What standard of review will Chancery apply on these facts? Surely there is an argument that this is a case for entire fairness review:
The Special Committee was established in August 2015 as a committee of our board of directors to (i) review, analyze, evaluate, and negotiate a potential reclassification of our capital or voting structure in order to maintain our founder-controlled structure, (ii) make a recommendation to our board of directors regarding such a reclassification, and (iii) to the extent delegable by our board of directors to the Special Committee under applicable law, approve or disapprove such a reclassification on behalf of the board of directors.Among other things, our board of directors authorized the Special Committee to retain, at our expense, such legal, financial, and other advisors, consultants, and experts as the Special Committee determined to be necessary or appropriate to assist and advise the Special Committee in performing its responsibilities, and to enter into contracts with such advisors, consultants, and experts for their compensation, reimbursement of expenses, and indemnification. The board of directors also resolved that the Special Committee would have the power to authorize and direct the appropriate officers of the company to provide such information and assistance as may be requested by the Special Committee in the exercise of its responsibilities.Our board of directors (with the employee directors abstaining) appointed Susan Desmond-Hellmann , Marc Andreessen, and Erskine B. Bowles as members of the Special Committee. Following the establishment of the Special Committee, the members of the Special Committee appointed Dr. Desmond-Hellmann as Chairperson of the Special Committee. Our board of directors (with the employee directors abstaining) determined that the members of the Special Committee (i) were not members of our management, (ii) were independent of Mr. Zuckerberg, and (iii) were disinterested with respect to a reclassification, except with respect to any interest they may have by virtue of their ownership of shares of our Class A common stock (subject to obtaining their (and any affiliated funds') irrevocable commitment to cause any of their shares of, or securities convertible into or exchangeable for, our Class B common stock to be converted to Class A common stock to the extent that they beneficially owned shares of, or securities convertible or exchangeable into, our Class B common stock as further described in "Background" below).
If a controller agrees up front, before any negotiations begin, that the controller will not proceed with the proposed transaction without both (i) the affirmative recommendation of a sufficiently authorized board committee composed of independent and disinterested directors and (ii) the affirmative vote of a majority of the shares owned by stockholders who are not affiliated with the controller, then the controller has sufficiently disabled itself such that it no longer stands on both sides of the transaction, thereby making the business judgment rule the operative standard of review.
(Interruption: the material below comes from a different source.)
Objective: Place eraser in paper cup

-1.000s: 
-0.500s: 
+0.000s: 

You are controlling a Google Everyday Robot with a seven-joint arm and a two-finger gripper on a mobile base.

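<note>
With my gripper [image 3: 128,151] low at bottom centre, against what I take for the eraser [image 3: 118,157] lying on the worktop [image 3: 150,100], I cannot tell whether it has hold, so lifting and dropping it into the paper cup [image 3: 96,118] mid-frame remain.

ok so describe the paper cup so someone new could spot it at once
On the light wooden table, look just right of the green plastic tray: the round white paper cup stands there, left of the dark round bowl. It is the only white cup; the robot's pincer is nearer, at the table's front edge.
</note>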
M & F Worldwide, 88 A.3d at 644. If a controller agrees to use only one of the protections, or does not agree to both protections up front, then the most that the controller can achieve is a shift in the burden of proof such that the plaintiff challenging the transaction must prove unfairness.
As a result of his beneficial ownership of more than a majority of each of our total outstanding voting power and the outstanding voting power of the Class B common stock as of the record date, Mr. Zuckerberg has the power to approve the adoption of the New Certificate without the affirmative vote of any other stockholder.